If you feel it'll be too much of a challenge, I'd also consider PRG. Perennial rye is a beautiful grass that's basically an insta-lawn. Very underrated in my opinion for those new to this. Go look at some of the PRG renos in the lawn journals section. KBG is a lot more work up front but could be less maintenance after if it takes well (no need to reseed ever again).


----------



## g-man (Jun 15, 2017)

^+1


----------



## JDgreen18 (Jun 14, 2018)

LIgrass said:


> JDgreen18 said:
> 
> 
> > Well I did 2 smaller renos this spring, not with KBG tho. I used a northern mix. Both have grown in nicely. In both areas tho I didnt use Round up, I scrapped the top layer off of turf then spread 4 inches of topsoil. This worked pretty good as I have minimal weeds. That being said I wanted to try KBG and I know this is a much harder than my previous renos I've done. I feel confident I can handle it just want to make sure I choose the right seed for my area.
> ...


I feel I could handle it. I guess I'm just trying to wrap my head around the benifet of just a KBG lawn. After seeing the pictures with it mixed with TTTF it looks fantastic. My number 1 reason for wanting in the first place was for uniformity with color and texture of my lawn. That seems pretty good in the pics I saw.
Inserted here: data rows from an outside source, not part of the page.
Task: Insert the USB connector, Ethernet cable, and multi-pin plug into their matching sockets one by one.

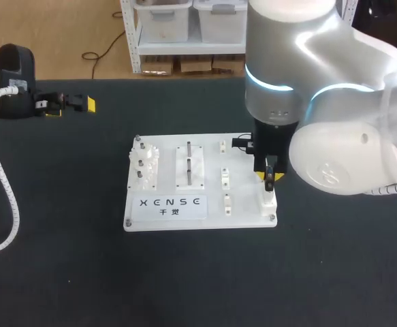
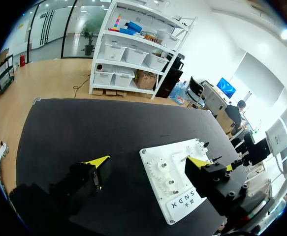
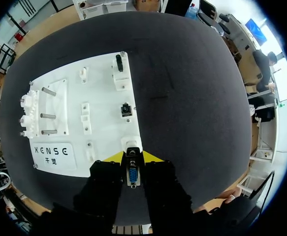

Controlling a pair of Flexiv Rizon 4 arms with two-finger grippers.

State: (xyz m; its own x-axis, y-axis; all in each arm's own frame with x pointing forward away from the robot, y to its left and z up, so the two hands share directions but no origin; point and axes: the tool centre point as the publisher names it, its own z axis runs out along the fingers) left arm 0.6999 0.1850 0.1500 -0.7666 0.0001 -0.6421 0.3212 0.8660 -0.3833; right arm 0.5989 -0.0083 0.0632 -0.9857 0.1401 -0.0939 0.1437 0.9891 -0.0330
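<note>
A white board [image 1: 198,204] with sockets lies mid-table. My right gripper [image 1: 269,177] hangs over the board's near right corner, just above a white socket block [image 1: 269,201]. In the right wrist view my right gripper [image 3: 133,158] is shut on the multi-pin plug [image 3: 132,176], whose blue face shows between the fingers. The matching socket [image 3: 131,144] lies directly ahead of the tips. Two more sockets on that edge, one [image 3: 126,109] and another [image 3: 118,64], each hold a dark part. My left gripper [image 1: 72,107] rests open and empty at the far left, well away from the board [image 2: 182,182].
The board also carries white gears [image 1: 144,162] on its left, metal pegs [image 1: 188,163] in the middle and small white clips [image 1: 225,178]. Black table cloth surrounds it. A white coiled cable [image 1: 7,191] trails along the left side.
</note>
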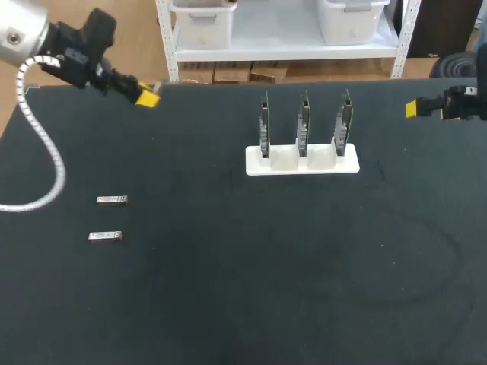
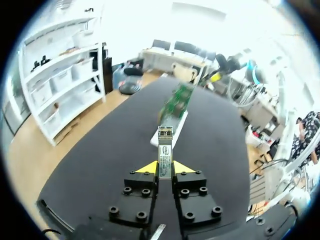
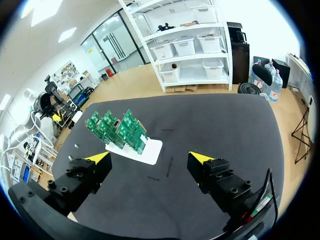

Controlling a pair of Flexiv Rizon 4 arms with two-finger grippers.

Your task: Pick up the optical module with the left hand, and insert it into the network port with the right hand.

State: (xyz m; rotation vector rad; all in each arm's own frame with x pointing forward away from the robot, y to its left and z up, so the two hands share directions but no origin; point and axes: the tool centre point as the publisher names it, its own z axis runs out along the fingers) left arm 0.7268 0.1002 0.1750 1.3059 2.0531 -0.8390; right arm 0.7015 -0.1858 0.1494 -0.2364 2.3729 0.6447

I couldn't really tell much difference between all KBG and the mix of the 2. 
That being said there are a few other challenges one being not my whole back yard gets full sun there are areas with a good amount of shade so I would have to mix here anyway. 
Also being that KBG takes so long to fill in Im just not sure the benifet is there. 
What is the percentage of TTTF to kbg when doing a mix seeding?


----------



## g-man (Jun 15, 2017)

If you think you want a KBG grass, I would go for it first. You could always overseed PRG or TTTF later (like Connor).


----------



## JDgreen18 (Jun 14, 2018)

g-man said:


> If you think you want a KBG grass, I would go for it first. You could always overseed PRG or TTTF later (like Connor).
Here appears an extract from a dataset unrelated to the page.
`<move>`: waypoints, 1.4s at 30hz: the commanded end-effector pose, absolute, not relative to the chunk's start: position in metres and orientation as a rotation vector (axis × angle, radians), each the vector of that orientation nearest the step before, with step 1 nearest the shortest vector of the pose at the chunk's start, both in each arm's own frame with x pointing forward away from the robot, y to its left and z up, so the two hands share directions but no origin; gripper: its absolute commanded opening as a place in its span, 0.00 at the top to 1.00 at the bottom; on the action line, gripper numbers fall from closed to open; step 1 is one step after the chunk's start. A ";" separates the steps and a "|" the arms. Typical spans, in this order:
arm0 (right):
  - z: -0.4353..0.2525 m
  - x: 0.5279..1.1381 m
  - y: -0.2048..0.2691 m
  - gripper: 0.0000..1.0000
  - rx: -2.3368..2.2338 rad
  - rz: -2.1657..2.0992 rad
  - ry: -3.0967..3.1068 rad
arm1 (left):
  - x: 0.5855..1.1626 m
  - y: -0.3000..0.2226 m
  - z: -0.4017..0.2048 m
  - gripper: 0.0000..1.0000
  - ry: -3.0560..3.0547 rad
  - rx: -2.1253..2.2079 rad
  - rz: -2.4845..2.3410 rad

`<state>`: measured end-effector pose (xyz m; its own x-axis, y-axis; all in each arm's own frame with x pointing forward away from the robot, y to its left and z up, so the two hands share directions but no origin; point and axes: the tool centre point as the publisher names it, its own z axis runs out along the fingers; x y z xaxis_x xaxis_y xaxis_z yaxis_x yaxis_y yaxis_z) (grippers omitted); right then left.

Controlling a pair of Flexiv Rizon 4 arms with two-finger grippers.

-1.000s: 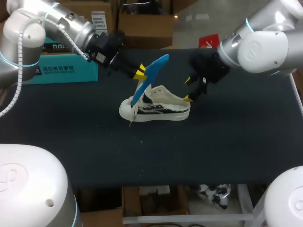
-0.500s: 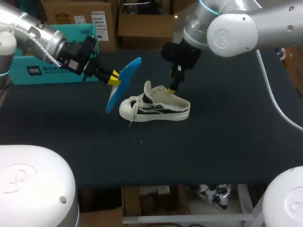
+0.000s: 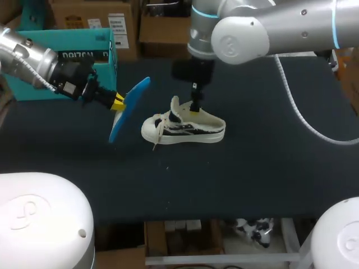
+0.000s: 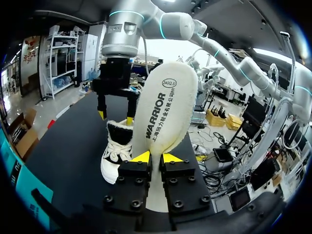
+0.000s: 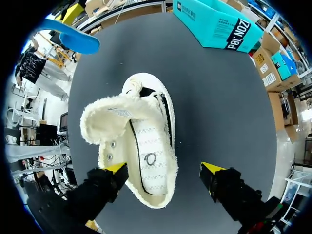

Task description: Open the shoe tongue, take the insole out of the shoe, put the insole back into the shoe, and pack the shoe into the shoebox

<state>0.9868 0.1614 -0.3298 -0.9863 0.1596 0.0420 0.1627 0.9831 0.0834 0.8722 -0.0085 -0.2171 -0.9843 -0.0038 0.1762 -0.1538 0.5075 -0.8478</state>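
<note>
Left of centre, the left gripper [image 3: 116, 101] pinches the blue insole [image 3: 130, 103] tight. The right gripper [image 5: 165, 169] hangs wide open over the shoe [image 3: 185, 128].

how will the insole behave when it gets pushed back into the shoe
Probably light: the left claw holds the insole out by one end with little sag. Likely thin and bendy, so it may buckle at the shoe opening. Its cloth-like face probably isn't slippery.
</note>
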 end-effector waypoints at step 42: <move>-0.320 0.939 0.165 1.00 -1.016 -0.059 -2.939 | 0.923 -0.042 -0.206 1.00 -2.496 -0.191 1.446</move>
<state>0.9480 0.1718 -0.3242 -0.8113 0.5834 0.0388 0.5829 0.8122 -0.0236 0.9035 -0.0353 -0.2066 -0.9909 0.1046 0.0847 -0.0216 0.4976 -0.8672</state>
This was my original plan. Im getting quotes on an irrigation system if this happens i might just try the kbg as it will be easier to meet the watering needs. For the months it takes to get going lol


----------



## JDgreen18 (Jun 14, 2018)

I just ordered *** blend from Hogans I will try it I'm not scared lol


----------



## ericgautier (Apr 22, 2017)

JDgreen18 said:


> I just ordered *** blend from Hogans I will try it I'm not scared lol


Awesome! :thumbup: Do you remember what cultivars are in the blend?


----------



## JDgreen18 (Jun 14, 2018)

ericgautier said:


> JDgreen18 said:
> 
> 
> > I just ordered *** blend from Hogans I will try it I'm not scared lol
> ...


He said they use 8 different kinds of blue grass...said they use only elite grade but said they make the mix on availability of the seed.


----------



## Jconnelly6b (Mar 4, 2018)

Awesome. Did you get to speak to Mr. Hogan? He's awesome.


----------



## JDgreen18 (Jun 14, 2018)

Jconnelly6b said:


> Awesome. Did you get to speak to Mr. Hogan? He's awesome.
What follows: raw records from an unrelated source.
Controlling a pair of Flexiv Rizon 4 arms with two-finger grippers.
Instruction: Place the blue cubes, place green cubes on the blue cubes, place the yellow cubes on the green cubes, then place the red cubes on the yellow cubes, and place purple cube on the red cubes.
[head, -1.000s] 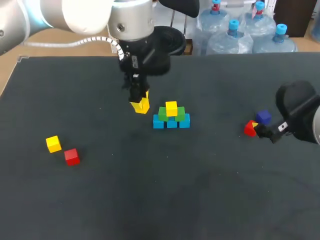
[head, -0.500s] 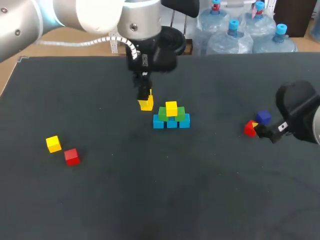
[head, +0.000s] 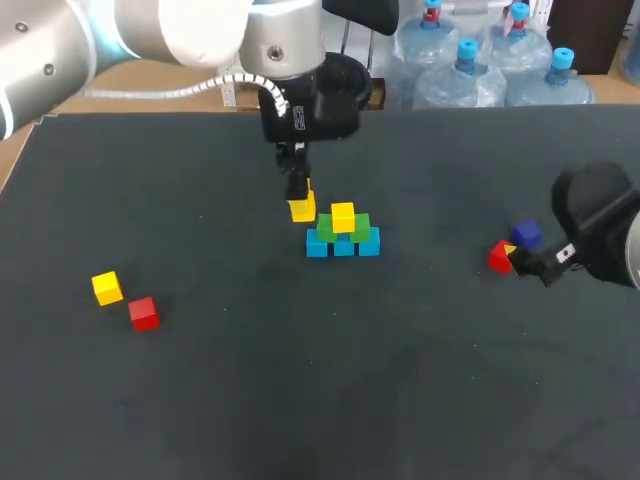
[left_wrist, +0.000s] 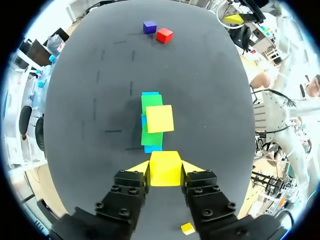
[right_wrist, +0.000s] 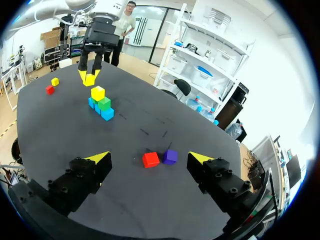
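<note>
blue cubes (head: 343, 244), green cubes (head: 340, 227) and one yellow cube (head: 343, 215) are stacked; my left gripper (head: 300, 200) clamps a second yellow cube (left_wrist: 165, 168), right gripper (right_wrist: 149, 156) fingers apart, red cubes (head: 499, 257) and purple cube (head: 526, 235) wait.

Near the middle of the table (head: 400, 380) stands a stack (head: 343, 232): three cubes in a row, two on them, one on top. Just left of its top, off the table, a held cube (head: 302, 209) sits between the left gripper (left_wrist: 165, 169) fingers. Far left lie a rear-left cube (head: 107, 288) and a front-left cube (head: 144, 314); far right, a rear-right cube (head: 527, 235) and a front-right cube (head: 499, 257) lie between the right gripper (right_wrist: 150, 159) fingers.
</note>
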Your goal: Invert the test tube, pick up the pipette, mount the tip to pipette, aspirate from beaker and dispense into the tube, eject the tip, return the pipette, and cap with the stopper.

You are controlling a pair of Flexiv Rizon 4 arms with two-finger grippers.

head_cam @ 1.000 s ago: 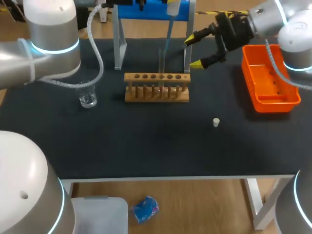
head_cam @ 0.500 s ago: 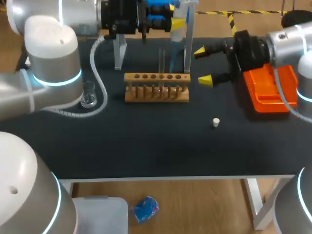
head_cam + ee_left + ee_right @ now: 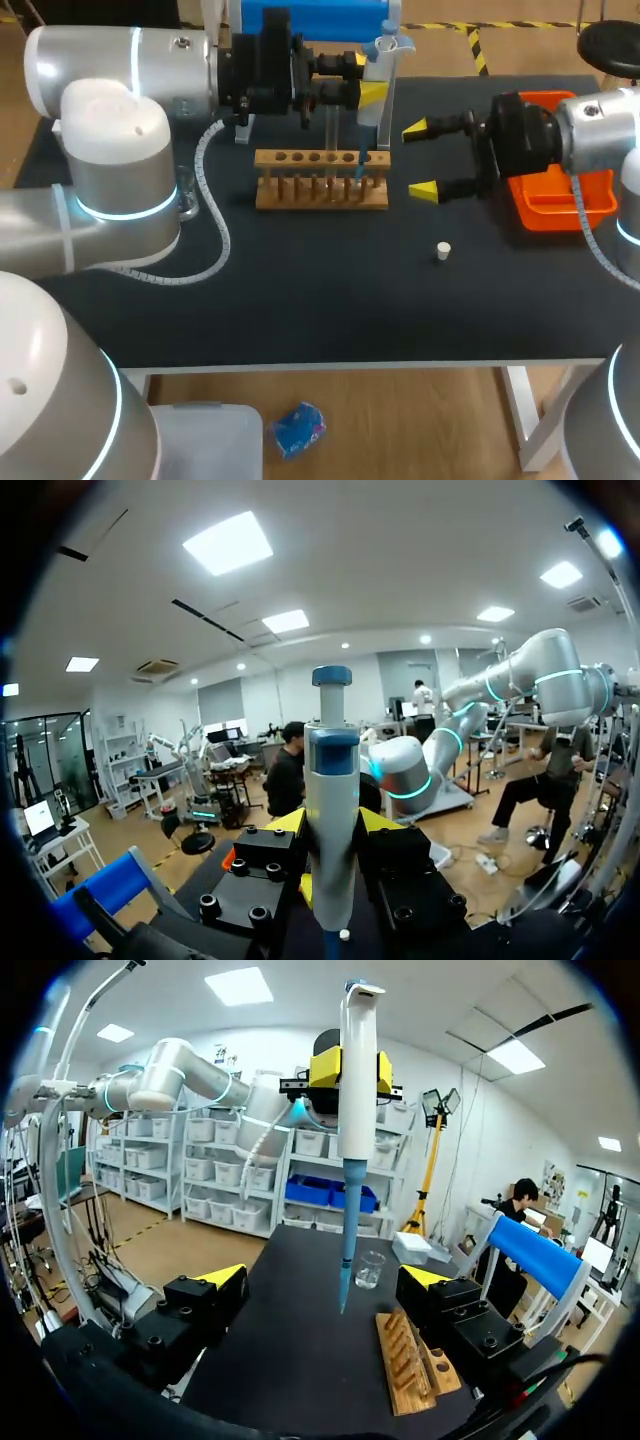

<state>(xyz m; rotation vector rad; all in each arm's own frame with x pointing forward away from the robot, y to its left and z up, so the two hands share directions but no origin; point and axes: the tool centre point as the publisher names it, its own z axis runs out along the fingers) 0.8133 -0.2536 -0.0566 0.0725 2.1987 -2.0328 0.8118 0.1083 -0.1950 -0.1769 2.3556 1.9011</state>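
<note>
**A:** Head view first. Where is the pipette?

**B:** Upper middle of the frame. The pipette (image 3: 377,68) hangs upright, with the left gripper (image 3: 352,88) clamped on its barrel. Its blue tip (image 3: 360,170) points down at the right end of the wooden rack (image 3: 320,192). The right gripper (image 3: 420,158) waits right of centre, spread wide and holding nothing.

**A:** Containers?

**B:** A glass test tube (image 3: 330,135) stands in the rack, contents not readable. The beaker (image 3: 186,200) at the left is half hidden behind the arm. The stopper (image 3: 443,250) lies loose at centre right, and the orange tray (image 3: 560,208) is at the right edge.

**A:** Left wrist view?

**B:** The fingers (image 3: 288,822) press the barrel from both sides, well below the plunger button.

**A:** Right wrist view?

**B:** The pipette hangs ahead of the open fingers (image 3: 222,1276), with the beaker (image 3: 370,1270) beyond it, fill level unclear.

**A:** Handling notes?

**B:** Likely light, stiff, smooth plastic, so grip mid-barrel. The tip is thin and probably only pressed on, so avoid side loads. The glassware is fragile and slippery.
</note>
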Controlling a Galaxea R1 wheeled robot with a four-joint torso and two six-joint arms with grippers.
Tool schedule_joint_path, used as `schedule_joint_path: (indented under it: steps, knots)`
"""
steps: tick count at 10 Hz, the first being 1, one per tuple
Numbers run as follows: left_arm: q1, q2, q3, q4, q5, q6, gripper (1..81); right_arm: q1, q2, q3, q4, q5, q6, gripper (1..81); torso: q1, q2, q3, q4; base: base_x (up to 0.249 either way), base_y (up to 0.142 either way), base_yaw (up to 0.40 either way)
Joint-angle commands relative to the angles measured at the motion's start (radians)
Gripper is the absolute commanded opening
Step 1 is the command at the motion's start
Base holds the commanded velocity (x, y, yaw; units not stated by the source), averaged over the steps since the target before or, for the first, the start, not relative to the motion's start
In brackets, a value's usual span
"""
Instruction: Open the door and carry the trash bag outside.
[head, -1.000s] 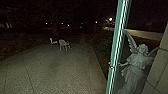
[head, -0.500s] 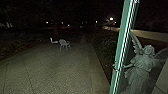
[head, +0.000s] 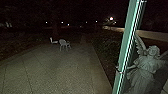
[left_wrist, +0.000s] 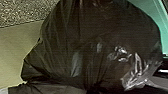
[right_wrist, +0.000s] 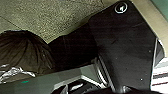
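1. Outside, on the grey speckled paving (head: 57, 72), I see a white chair with arms (head: 64, 45) and, just beside it, a second white seat (head: 53, 41).
2. Close to the robot's left wrist is the full black plastic trash bag (left_wrist: 85, 45), wrinkled, with shiny creases on one side; it is also seen by the right wrist camera. I cannot tell if it hangs or rests on something.
3. Near the bag there is a smooth beige strip (left_wrist: 17, 55), which borders the paving.
4. How the left gripper and the right gripper stand, apart or together, I cannot tell.
5. At the right side of the yard rises a tall green post (head: 126, 47) with a bright edge; it partly covers a pale winged statue (head: 147, 66).
6. Far away, one white lamp (head: 111, 18) shines in the dark.
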Motion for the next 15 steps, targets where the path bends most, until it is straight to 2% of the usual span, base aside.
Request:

No it was Stephen he was very helpful. I had a good conversation with him.


----------



## LIgrass (May 26, 2017)

JDgreen18 said:


> LIgrass said:
> 
> 
> > JDgreen18 said:
> ...


I'm not sure, maybe 80/20 TTTF to KBG to get a 50/50 mix. Eric would probably know better. I believe TTTF weighs 5 to 10x more than KBG depending on cultivar. If uniformity is your priority, I would stick with all KBG. That mix of 8 cultivars you mentioned in the Hogan blend are probably mostly midnights. I'd be interested in knowing which ones they use if you could find out.


----------



## JDgreen18 (Jun 14, 2018)

I'm not sure, maybe 80/20 TTTF to KBG to get a 50/50 mix. Eric would probably know better. I believe TTTF weighs 5 to 10x more than KBG depending on cultivar. If uniformity is your priority, I would stick with all KBG. That mix of 8 cultivars you mentioned in the Hogan blend are probably mostly midnights. I'd be interested in knowing which ones they use if you could find out.
[/quote]

They said they are shipping it out today so I should get it soon. I'll post a pic of the label when I get it.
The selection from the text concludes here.